Collision of conflicting incentives

Posted by Marc Hodak on May 5, 2009 under Economics, Reporting on pay | Be the First to Comment

Good bankers have an incentive to go to the places that offer them the most.  That’s simple.

Banks, like all companies have a powerful incentive to keep their best producers.  Right now, American banks with little prospect of soon repaying TARP are losing talent to hedge funds, foreign banks, and other non-government owned entities in droves.

The government has the incentive to avoid embarrassment about how much bankers get paid in times when banks are in trouble.  Officials have necessarily focused on large institutions, especially TBTF firms, and have crafted all sorts of brain-damaged rules to try to contain the pay of bankers at those firms.  However,  those rules don’t distinguish good bankers from poor ones within these large institutions.  That’s because compensation regulation is driven by headlines, while compensation is more complicated than headlines can capture.  Which gets us to another incentive.

The media has an incentive to provide blaring headlines, which is how they sell stories.  One way to do that is to tap into the deep vein of envy that exists among the masses.  Most readers love to hate the “rich,” especially if they feel they can blame the rich for themselves being worse off.

This brings us full circle in the ecology of incentives.  Headline-driven media does not allow fine distinctions between good and bad bankers.  The compensation constraints intended to punish whole firms or industries invariably punish those that deserved their pay.  These deserving ones feel the same outrage at being punished for their success that the envious masses feel about the underserving ones getting paid anything at all.  In a bad environment, the best ones leave first.

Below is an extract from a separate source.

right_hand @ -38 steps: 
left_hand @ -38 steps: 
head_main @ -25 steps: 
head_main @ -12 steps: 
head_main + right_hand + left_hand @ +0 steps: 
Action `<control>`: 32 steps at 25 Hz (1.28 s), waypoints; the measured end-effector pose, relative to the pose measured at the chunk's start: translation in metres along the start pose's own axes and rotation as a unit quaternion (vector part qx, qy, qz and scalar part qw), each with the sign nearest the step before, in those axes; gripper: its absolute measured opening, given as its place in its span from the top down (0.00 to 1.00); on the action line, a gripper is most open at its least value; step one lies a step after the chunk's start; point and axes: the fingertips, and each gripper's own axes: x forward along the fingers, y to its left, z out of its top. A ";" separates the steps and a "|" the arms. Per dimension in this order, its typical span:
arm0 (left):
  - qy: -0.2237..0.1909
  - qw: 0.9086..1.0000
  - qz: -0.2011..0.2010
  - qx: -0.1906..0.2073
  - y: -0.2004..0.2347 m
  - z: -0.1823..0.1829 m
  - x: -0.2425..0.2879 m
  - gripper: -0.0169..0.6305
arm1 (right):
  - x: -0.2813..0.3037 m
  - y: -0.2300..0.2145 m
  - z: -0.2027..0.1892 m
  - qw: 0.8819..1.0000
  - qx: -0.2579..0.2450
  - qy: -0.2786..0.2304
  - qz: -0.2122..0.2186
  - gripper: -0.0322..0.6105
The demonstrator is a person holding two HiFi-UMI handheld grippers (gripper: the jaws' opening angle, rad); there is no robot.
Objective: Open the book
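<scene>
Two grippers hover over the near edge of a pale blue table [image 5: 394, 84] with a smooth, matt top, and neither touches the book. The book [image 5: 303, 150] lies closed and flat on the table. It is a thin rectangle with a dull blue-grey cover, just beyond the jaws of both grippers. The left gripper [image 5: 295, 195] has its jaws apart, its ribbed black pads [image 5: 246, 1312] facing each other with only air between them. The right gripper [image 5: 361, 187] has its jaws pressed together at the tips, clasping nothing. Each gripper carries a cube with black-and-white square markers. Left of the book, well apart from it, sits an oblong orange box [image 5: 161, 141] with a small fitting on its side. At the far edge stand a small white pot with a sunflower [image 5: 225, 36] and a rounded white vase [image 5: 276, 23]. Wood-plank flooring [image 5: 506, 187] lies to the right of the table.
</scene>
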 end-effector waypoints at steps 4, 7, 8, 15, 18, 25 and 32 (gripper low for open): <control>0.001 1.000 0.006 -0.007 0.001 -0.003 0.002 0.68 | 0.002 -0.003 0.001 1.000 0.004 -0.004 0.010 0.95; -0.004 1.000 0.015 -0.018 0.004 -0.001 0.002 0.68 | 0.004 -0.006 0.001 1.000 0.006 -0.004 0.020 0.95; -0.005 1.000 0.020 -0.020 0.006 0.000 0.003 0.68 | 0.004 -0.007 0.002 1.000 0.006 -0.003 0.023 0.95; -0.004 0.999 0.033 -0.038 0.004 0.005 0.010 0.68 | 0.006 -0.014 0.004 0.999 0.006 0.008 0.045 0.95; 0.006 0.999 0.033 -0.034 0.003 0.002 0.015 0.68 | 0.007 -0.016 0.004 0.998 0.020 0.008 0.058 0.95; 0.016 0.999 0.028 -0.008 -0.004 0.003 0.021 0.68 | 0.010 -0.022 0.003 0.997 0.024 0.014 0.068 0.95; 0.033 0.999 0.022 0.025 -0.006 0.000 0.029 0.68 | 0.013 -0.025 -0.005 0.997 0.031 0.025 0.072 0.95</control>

Alas, there is a tension between economic news, which is sold with headlines, and economics, which is inherently nuanced.  That is why readers and presidents prefer one-handed economists.  Which is why only hacks do well in the media and in any administration.  The good ones do their best under the constraints of politics, pick up some real world experience, and go back to the cocoon of their ivory towers.

The rest of us are left anxious and confused.